De downloadfunctie kan als volgt worden geïmplementeerd:
function download(id, version) { var args = getArgs(); if (args.updateURL) { var updateURL = args.updateURL; var callback = updateURL+"?server= "+escape("http://acme.com/updateSite/")+ "&feature="+escape(id+'_'+version)+"&backURL="+escape(location); location = callback; } }
In de Java-scriptfunctie hierboven wordt query gemaakt op basis van de callback-URL die in het begin in de pagina-URL is gecodeerd. Nadat de query is gemaakt, wordt de browser verzocht om deze te verwerken. Hiertoe roept de browser de Eclipse-servlet aan, die vervolgens de query verwerkt, verbinding maakt met de updatesite van de leverancier (in dit geval "http://acme.com/updateSite/") en de feature met het opgegeven ID en versienummer opzoekt. Als alles naar behoren verloopt, wordt het Eclipse-venster op de voorgrond geopend en wordt de bekende installatiewizard gestart. Vanaf dat moment werkt u opnieuw in Eclipse en kunt u de installatie op de gebruikelijke wijze voltooien.

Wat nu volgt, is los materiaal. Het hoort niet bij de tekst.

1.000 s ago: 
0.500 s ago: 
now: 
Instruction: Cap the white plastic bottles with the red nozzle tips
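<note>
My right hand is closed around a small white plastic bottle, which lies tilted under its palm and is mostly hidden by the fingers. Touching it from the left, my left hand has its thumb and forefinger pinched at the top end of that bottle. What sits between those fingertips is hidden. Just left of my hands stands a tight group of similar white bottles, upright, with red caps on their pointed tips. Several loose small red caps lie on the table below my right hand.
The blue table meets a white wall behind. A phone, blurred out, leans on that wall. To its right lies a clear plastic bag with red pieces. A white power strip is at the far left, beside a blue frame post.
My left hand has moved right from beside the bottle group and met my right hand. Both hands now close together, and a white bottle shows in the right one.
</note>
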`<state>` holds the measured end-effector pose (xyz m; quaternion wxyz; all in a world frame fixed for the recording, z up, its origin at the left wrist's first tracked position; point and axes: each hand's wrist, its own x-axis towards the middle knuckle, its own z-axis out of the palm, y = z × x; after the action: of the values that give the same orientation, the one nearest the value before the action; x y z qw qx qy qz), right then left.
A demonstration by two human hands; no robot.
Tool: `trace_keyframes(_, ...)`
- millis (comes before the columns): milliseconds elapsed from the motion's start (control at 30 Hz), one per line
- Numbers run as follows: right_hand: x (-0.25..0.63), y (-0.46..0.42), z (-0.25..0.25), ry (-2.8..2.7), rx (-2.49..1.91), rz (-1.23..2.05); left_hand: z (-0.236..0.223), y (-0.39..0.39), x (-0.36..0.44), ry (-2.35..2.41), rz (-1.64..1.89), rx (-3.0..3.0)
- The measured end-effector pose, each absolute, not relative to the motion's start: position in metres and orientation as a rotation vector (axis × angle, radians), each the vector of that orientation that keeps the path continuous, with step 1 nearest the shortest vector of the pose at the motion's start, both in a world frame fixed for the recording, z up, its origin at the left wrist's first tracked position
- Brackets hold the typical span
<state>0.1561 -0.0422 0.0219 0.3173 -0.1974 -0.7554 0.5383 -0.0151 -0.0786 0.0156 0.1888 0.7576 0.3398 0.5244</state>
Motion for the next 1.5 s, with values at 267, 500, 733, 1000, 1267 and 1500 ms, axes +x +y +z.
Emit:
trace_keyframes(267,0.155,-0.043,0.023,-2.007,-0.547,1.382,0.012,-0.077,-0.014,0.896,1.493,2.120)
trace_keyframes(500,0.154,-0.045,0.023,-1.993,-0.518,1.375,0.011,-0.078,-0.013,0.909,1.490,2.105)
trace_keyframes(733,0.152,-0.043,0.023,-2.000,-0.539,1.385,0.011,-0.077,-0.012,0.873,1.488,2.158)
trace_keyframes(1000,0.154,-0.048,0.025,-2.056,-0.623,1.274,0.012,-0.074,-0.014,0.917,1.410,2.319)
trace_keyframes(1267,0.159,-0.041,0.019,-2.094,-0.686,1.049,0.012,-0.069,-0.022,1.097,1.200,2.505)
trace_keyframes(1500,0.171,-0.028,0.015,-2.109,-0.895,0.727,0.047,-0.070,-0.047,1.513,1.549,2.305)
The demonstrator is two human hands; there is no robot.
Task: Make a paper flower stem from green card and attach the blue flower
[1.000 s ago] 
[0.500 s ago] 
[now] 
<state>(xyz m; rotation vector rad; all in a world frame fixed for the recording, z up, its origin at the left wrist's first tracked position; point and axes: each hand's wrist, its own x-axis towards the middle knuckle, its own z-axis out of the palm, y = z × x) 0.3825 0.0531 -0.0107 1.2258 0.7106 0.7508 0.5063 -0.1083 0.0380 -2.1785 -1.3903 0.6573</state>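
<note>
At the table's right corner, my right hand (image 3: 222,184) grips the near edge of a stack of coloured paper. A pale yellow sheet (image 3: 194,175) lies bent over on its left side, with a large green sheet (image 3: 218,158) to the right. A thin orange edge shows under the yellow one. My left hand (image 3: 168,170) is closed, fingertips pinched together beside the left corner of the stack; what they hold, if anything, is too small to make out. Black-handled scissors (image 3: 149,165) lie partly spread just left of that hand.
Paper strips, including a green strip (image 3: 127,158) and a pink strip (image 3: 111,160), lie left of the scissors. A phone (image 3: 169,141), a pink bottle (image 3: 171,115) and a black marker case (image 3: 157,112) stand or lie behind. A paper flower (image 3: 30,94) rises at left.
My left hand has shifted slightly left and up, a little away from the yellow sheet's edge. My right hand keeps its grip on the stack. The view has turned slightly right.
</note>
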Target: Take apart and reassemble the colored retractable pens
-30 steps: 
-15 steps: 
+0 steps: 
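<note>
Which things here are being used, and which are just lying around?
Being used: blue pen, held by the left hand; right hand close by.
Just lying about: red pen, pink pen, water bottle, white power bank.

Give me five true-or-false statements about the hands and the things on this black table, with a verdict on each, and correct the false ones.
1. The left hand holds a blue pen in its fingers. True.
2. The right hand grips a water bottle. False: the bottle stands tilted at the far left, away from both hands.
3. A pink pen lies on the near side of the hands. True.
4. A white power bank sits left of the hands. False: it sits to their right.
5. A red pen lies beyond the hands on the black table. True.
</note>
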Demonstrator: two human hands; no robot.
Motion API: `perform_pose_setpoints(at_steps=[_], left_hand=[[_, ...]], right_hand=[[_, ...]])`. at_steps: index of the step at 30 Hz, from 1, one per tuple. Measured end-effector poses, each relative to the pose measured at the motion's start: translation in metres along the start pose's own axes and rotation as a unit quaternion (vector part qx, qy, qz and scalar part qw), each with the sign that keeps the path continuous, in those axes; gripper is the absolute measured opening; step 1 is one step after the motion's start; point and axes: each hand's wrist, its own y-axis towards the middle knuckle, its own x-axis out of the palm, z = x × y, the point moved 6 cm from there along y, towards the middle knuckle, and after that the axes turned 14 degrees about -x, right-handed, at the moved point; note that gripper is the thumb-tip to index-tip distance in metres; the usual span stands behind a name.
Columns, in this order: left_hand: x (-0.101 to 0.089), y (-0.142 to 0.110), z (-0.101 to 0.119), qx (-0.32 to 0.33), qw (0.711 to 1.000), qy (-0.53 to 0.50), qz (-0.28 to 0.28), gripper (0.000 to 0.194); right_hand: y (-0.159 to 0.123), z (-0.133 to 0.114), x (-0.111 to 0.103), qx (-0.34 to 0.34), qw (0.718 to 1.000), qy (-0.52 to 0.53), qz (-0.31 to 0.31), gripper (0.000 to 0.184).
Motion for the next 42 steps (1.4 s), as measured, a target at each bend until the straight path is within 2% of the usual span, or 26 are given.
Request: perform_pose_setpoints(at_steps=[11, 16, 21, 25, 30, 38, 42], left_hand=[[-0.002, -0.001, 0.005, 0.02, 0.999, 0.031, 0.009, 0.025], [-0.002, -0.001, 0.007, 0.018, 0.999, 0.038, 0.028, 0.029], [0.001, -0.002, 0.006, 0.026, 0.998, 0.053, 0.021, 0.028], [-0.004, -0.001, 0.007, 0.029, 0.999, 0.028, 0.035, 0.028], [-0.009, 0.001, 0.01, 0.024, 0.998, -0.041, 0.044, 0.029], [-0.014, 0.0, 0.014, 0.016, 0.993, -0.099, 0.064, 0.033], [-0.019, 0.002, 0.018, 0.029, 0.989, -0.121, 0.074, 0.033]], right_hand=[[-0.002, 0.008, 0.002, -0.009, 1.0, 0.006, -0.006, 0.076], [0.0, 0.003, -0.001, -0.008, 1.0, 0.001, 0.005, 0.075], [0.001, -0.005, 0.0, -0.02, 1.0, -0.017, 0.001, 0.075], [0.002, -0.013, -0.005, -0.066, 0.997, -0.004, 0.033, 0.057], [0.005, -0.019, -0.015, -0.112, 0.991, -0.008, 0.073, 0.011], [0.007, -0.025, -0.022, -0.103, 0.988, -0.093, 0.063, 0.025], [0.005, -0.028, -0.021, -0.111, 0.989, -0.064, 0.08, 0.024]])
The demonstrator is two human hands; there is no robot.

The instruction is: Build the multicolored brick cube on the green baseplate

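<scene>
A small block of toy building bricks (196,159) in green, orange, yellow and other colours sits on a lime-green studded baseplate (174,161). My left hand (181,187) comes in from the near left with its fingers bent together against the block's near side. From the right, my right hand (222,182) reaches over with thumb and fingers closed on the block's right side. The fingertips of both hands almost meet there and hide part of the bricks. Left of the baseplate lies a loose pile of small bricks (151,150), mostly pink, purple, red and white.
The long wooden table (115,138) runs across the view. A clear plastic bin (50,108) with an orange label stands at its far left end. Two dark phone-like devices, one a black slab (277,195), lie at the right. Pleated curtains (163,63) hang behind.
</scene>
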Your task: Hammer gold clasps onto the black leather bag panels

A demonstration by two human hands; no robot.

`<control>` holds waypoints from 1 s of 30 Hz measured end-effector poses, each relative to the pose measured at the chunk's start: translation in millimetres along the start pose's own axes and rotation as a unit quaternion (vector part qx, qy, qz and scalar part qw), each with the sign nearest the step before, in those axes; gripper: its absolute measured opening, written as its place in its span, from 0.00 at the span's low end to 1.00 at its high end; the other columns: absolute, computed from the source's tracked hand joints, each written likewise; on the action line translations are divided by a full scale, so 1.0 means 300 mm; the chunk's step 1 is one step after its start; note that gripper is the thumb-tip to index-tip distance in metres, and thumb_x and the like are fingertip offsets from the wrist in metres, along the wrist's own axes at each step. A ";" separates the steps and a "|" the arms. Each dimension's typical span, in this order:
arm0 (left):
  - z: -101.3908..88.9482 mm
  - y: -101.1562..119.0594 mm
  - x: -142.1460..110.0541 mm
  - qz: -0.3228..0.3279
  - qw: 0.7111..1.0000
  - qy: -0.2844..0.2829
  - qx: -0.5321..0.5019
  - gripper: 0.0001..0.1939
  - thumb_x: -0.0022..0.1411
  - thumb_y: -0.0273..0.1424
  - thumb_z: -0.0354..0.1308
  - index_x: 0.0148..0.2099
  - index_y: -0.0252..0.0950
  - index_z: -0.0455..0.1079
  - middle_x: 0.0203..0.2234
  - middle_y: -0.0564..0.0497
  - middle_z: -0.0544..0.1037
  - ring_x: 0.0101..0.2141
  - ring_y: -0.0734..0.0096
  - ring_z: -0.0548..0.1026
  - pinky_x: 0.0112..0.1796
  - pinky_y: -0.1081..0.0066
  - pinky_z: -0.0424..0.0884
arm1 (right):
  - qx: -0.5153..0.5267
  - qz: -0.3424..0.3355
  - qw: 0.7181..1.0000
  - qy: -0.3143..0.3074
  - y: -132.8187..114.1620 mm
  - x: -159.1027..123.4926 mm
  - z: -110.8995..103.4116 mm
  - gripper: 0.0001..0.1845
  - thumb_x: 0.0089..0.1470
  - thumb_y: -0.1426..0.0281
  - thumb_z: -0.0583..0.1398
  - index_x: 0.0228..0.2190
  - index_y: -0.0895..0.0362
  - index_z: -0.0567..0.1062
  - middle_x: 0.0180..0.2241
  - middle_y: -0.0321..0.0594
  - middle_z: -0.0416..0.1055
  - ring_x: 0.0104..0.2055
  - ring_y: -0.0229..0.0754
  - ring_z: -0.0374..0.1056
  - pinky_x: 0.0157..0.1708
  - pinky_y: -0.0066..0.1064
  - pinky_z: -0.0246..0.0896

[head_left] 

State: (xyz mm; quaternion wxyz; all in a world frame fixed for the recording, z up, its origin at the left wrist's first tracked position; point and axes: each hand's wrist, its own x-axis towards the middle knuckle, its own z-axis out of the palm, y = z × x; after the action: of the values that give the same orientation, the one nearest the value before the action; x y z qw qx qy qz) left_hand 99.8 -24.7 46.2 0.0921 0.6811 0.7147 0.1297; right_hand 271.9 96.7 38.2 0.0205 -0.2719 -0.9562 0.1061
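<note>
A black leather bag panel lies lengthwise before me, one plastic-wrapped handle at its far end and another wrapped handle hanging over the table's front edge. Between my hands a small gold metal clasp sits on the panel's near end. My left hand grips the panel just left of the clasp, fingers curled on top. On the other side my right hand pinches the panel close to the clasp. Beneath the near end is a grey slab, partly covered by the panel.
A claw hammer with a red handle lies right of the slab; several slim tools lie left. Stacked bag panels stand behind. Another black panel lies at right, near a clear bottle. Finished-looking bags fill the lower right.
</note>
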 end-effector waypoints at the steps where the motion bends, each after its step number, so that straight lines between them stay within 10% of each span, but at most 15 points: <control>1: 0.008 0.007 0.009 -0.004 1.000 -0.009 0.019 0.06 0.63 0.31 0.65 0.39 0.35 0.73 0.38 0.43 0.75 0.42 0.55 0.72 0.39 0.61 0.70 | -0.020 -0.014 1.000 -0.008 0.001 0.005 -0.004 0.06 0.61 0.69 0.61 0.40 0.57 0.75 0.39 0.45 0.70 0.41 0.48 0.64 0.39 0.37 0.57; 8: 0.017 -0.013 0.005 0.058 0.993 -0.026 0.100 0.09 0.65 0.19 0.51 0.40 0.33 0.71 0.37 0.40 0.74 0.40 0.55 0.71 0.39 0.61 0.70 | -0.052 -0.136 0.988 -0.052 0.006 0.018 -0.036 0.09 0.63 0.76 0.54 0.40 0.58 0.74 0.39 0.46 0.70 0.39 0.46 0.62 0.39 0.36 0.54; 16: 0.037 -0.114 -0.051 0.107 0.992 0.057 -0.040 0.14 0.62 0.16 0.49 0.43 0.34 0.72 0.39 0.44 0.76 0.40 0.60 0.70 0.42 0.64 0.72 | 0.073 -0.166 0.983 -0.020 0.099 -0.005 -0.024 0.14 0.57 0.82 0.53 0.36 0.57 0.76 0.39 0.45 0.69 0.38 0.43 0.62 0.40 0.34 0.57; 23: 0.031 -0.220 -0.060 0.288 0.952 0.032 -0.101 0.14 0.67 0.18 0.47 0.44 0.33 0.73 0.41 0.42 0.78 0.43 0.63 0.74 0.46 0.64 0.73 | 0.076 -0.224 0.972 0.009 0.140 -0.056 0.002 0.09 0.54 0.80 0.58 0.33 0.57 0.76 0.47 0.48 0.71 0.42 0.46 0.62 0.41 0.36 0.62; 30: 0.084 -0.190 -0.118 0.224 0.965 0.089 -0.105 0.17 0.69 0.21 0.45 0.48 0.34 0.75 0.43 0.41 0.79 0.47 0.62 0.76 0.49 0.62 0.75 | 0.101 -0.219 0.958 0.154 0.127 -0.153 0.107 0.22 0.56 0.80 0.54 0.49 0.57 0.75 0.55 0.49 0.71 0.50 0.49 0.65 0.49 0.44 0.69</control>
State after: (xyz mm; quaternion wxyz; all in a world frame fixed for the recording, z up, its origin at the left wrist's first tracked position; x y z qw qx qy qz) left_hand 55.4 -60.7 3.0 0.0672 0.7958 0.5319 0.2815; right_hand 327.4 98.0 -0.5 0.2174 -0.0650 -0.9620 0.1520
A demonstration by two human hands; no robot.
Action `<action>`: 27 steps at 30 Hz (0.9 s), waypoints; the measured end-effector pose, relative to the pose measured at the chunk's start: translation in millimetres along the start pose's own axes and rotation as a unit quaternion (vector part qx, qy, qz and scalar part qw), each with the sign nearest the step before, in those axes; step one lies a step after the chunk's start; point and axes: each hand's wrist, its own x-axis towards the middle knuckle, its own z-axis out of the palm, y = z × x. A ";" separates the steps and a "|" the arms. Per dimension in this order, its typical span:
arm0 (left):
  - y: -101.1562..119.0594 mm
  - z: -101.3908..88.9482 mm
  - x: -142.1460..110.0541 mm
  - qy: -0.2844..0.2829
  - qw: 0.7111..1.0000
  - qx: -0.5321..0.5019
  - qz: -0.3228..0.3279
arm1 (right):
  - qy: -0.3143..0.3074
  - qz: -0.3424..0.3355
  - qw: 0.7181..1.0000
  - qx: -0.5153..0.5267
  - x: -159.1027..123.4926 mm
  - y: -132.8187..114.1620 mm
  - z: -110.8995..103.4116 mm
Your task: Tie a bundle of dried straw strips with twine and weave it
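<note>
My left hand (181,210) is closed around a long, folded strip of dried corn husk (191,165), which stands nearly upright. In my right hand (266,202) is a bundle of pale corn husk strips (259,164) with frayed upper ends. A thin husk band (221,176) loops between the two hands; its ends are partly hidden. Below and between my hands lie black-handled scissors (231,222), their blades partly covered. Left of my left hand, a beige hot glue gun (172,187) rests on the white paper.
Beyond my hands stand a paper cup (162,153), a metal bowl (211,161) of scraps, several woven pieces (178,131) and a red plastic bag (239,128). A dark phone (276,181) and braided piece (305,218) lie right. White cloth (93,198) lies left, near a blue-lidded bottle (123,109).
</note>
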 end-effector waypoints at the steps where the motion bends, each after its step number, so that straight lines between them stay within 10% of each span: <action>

Het is belangrijk te weten dat dit hele mechanisme afhankelijk is van de juiste codering van callback-URL's. Als de pagina met de 'Download'-link of -knop zich enkele niveaus lager in de websitestructuur bevindt, moet de eerste webpagina (die gestart is vanuit Update Manager) ervoor zorgen dat de callback-URL wordt doorgegeven aan alle pagina's die vanuit die pagina worden geopend. Dit kan op meerdere manieren worden bereikt, bijvoorbeeld door de URL rechtstreeks te coderen in de pagina, of op te slaan in een tijdelijke cookie of in een servlet waarmee de pagina's van de site worden aangeboden.